Of course, I had the option of discounting what she wanted, and I could have charged in with advice. But I live by the premise that I am not in relationship with Dar to fix her. I’m here to learn about her, and to tell her about me. Period. She’s an adult, and highly competent, and quite capable of fixing her own stuff. What she wants, what I want, is someone to vent with, someone to “simply listen.”
If you think you’re not getting what you want as you relate, ask yourself, do you ask? Drop the magical thinking, prince(ess), and start.
Be willing to hear “no,” and expect mostly to hear “yes,” and you’ll begin to get what you want.
Work on Each Other
Find a Bodyworker, or take a Haven course, and learn to breathe together, and learn to do effective Bodywork on each other.
I find that, when I simply pay attention to Darbella, I can “see” her holding patterns. We’ve made a “deal” with each other. When we see a holding pattern, we have automatic and universal permission to reach out and apply Bodywork pressure, while saying “Breathe! Let it out!”

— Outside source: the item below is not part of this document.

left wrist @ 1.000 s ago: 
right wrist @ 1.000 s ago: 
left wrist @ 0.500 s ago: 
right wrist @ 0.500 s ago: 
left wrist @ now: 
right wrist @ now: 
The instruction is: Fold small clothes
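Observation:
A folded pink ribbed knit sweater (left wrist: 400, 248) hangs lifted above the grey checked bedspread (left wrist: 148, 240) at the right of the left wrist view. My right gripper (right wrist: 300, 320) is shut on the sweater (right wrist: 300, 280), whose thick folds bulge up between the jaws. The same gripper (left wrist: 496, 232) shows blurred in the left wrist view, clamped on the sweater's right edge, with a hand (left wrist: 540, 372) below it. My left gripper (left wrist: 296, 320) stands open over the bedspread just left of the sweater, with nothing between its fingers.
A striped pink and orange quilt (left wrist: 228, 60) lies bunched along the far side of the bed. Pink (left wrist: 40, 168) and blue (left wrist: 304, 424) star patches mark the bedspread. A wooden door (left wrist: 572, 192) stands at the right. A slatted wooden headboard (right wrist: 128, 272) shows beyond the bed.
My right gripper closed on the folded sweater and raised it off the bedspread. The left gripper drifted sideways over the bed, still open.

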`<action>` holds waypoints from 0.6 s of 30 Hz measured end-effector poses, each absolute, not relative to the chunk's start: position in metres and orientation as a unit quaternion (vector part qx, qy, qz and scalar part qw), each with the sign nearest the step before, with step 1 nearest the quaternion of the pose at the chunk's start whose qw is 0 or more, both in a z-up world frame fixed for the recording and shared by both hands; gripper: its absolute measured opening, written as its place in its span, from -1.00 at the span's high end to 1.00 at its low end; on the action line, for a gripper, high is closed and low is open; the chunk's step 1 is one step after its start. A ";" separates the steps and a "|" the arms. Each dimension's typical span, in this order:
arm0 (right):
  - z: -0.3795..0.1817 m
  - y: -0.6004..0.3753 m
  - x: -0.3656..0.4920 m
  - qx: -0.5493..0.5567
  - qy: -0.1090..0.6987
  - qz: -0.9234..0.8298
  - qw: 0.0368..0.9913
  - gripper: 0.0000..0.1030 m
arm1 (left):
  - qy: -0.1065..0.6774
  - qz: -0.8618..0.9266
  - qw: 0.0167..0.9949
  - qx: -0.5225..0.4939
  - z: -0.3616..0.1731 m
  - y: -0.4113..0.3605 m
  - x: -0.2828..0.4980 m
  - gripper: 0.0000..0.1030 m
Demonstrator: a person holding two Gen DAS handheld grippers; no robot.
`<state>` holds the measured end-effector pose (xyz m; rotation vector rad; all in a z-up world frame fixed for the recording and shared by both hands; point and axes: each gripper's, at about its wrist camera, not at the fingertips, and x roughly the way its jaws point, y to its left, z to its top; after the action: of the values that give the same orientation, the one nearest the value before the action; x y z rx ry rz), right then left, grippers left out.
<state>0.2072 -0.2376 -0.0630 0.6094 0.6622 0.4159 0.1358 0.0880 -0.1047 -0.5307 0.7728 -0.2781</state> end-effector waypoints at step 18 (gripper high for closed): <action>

We do this with each other, all the time. It’s often noisy, teary, and filled with emotion. And then, it’s over, and life shifts. The emotion is released, and we have danced together. We don’t even have to discuss “what just happened,” because it’s just “stuff that was unstuffed.” No justification, excuses or explanations required.
Endlessly Let Go
Most people in our culture tend to hold on to their “crap.” Past hurts (stories they tell themselves, not real…) past disappointments, all kinds of imaginary dramas, all are tenaciously clung to.
And many people in our culture are constipated—the medical version of holding onto the festering stuff that is better “dumped.” (Noticing the language???)
What do you hold on to? How much crap, old, old stuff, do you harbour, cling to?
Let it all go. I know. Hard. Until you do it. Then you see, and experience, freedom.